Thou boy of tears. Beautiful, beautiful tears. |
Last weekend, the event I've waited for and annoyed my friends about since July arrived. I sat in a theater in Northern California and watched a recording of a play in London. The play was Shakespeare's Coriolanus directed by Josie Rourke at the Donmar Warehouse, and the titular role was played by Tom Hiddleston, which was why it was so exciting.
And nerve-wracking. When I first heard Olivier Award winner Hiddleston was in the play, I thought, "Oh, he'd be a great Aufidius." But he wasn't Aufidius. He was Caius Martius Coriolanus. This is a role usually played by "prime-of-life" actors in their forties or fifties, and Hiddleston is an exceptionally sprightly thirty-two. In the film version that came out two years ago (which got shafted in distribution but I enjoyed and reviewed here), Coriolanus was portrayed by Ralph Fiennes, aka Voldemort.
This Martius is grown from man to adorable man with a teacup. |
So wondering if Hiddleston could play Slaughterbot 3000 was my biggest worry. I also had an actual nightmare, while I was sleeping and everything, that I was watching the production and they had whittled down the women's roles to next to nothing, because I am no fun.
But while Hiddleston's youthful Coriolanus felt odd at first, it soon proved to be an intelligent choice. After his latest victory, Roman soldier Coriolanus is pushed by his mother, a family friend, and his general into politics, which he doesn't really want to do, and which immediately turns into the PR disaster from Hades. It's understandable that a younger man would succumb to this pressure, and it's easy to see why so many would bank on the hotshot ingenue. After seeing Hiddleston's Coriolanus, I kinda wanted to grab Fiennes's by the shoulders and shout, "You're a frickin' adult! A real one! Why didn't you just brush off suggestions of a career change you didn't want? Why are you throwing a temper tantrum in public? Why do you still have mommy issues?"

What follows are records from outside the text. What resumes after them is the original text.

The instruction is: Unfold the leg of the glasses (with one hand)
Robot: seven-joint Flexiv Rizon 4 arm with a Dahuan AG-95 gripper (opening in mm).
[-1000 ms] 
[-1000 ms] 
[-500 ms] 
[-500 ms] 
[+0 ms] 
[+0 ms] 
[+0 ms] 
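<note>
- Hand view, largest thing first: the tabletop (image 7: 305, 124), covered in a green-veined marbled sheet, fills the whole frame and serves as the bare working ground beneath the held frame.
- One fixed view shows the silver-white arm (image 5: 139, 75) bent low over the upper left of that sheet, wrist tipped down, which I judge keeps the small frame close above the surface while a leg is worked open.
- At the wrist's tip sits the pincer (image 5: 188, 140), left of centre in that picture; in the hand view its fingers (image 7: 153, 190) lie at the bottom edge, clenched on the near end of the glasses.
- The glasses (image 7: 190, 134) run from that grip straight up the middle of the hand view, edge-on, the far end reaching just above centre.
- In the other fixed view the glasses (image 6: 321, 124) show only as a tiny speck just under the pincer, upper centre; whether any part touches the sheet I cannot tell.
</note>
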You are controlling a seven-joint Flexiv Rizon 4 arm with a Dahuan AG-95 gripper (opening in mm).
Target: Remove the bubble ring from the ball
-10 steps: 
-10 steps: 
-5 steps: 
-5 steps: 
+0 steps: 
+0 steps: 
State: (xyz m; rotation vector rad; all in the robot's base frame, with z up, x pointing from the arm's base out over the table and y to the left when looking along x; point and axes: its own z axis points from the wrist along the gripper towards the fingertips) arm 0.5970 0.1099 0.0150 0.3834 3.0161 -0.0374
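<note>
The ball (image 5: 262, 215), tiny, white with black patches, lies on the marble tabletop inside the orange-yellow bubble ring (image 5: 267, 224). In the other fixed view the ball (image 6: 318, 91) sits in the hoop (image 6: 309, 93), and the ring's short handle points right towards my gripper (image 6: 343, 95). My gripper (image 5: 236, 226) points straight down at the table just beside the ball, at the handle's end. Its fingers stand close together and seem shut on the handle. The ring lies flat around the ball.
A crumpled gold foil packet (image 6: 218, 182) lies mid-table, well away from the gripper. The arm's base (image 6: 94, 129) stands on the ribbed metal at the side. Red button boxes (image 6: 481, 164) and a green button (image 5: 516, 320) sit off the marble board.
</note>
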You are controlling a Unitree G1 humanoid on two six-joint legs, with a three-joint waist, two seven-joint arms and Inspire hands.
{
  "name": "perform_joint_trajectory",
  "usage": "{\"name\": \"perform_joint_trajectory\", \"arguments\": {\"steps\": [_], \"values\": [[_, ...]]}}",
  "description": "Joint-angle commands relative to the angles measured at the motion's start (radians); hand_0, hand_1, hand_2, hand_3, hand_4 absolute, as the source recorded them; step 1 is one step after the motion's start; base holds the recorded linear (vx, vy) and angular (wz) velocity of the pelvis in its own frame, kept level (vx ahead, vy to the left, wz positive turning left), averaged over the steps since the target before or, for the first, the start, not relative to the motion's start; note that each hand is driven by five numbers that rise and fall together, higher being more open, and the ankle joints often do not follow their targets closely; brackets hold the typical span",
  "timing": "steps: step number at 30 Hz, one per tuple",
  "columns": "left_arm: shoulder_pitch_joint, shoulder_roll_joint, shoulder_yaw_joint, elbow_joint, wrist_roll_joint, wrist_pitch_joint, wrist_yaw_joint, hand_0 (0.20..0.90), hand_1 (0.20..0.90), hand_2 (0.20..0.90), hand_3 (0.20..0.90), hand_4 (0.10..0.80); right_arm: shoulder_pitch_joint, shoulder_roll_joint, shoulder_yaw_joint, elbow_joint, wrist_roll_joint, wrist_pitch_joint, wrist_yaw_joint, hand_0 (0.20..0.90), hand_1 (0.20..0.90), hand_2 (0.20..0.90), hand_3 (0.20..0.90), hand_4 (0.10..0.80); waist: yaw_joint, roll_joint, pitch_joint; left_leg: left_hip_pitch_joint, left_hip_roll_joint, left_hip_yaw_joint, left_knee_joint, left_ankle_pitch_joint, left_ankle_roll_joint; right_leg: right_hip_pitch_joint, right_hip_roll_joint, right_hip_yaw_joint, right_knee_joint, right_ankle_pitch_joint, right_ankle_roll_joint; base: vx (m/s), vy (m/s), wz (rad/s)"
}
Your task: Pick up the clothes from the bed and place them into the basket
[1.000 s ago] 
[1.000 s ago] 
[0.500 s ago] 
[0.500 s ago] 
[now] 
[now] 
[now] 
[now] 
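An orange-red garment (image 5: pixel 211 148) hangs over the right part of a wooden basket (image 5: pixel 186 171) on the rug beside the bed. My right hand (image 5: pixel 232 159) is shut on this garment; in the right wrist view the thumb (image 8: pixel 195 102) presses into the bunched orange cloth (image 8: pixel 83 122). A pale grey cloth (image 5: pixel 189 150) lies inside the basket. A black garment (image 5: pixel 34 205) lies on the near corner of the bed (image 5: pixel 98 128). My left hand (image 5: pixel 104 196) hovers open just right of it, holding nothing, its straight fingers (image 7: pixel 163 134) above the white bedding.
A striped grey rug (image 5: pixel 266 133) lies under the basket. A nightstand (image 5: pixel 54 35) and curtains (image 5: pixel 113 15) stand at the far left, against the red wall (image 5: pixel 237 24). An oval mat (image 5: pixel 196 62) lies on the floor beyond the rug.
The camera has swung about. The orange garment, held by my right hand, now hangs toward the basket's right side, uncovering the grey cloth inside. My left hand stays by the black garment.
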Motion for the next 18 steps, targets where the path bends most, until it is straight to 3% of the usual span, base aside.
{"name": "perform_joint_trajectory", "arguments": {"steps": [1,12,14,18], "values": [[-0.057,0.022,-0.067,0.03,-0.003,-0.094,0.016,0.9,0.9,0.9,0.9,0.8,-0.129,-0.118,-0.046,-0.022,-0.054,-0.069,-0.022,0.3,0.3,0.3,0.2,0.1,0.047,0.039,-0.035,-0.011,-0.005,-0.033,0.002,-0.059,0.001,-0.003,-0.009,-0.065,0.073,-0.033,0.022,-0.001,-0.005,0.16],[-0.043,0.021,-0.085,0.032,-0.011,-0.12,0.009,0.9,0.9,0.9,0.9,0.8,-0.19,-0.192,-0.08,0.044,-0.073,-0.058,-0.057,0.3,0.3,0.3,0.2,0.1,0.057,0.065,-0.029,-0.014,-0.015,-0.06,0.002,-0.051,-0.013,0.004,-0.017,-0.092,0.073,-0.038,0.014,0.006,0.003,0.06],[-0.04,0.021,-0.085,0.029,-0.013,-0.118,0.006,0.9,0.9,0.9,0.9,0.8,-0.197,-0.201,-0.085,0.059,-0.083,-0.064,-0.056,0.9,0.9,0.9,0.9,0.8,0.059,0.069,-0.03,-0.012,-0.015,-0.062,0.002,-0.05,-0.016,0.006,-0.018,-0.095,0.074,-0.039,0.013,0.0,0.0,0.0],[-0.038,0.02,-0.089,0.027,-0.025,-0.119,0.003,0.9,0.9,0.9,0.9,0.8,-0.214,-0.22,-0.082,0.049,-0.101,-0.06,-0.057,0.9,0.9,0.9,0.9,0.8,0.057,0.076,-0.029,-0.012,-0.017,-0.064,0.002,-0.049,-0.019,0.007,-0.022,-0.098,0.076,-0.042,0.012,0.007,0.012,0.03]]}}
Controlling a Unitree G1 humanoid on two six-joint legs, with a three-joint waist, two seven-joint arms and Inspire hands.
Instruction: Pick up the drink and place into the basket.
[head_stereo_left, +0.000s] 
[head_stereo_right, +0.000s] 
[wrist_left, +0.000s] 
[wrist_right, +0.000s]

This doesn't mean I think the traditional middle-aged Coriolanus is now invalid. Just different psychologically. After all, Coriolanus was groomed for war since birth, had his first major victory at sixteen, and has had no other job since, not even working at Dairy Queen over the summer. Despite his tour of Roman Imperialism, his worldview is extremely limited. He's stunted, no matter his age.
But there's perhaps more hope for a young person to grow emotionally, and that adds to the poignancy of Rourke's production. Hiddleston's Coriolanus's bewilderment when he shows up at the home of arch-nemesis Aufidius and is greeted with open-armed joy is touching, as is his affection for and attraction to the sensible wife he hasn't quite figured out how to connect with.
She realizes butterfly torture is creepy; trust her! |
Oh, and Rourke certainly did not cut down the women's roles. Brigitte Hjort Sorensen has poise and strength as the woman who finds herself wife to Slaughterbot 3000 and daughter-in-law to Rome's most blood-thirsty stage mom. Virgilia (the wife) and Volumnia (the mother, played by Deborah Findlay) are an interesting pair in the catalog of that most notoriously difficult of relationships: mothers-in-law and daughters-in-law. Virgilia is almost an interloper in Coriolanus and Volumnia's icky mother-son thing, but much like Ruth and Naomi in the Bible and Edmee and Madame Peloux in Colette's The Last of Cheri, the women become a powerful team once the guy is out of the picture.
The rest of the cast is stellar as well, but I particularly enjoyed Elliot Levey and Helen Schlesinger as the politicians working to undermine Coriolanus. Their characters move from nebbish academics to power couple in an authentic and fresh way.
There are still quite a number of encore performances coming up in February and March at theaters across the country via National Theatre Live. I highly recommend it, even if you're not (but especially if you are) a devoted Coriolanus booster like T.S. Eliot.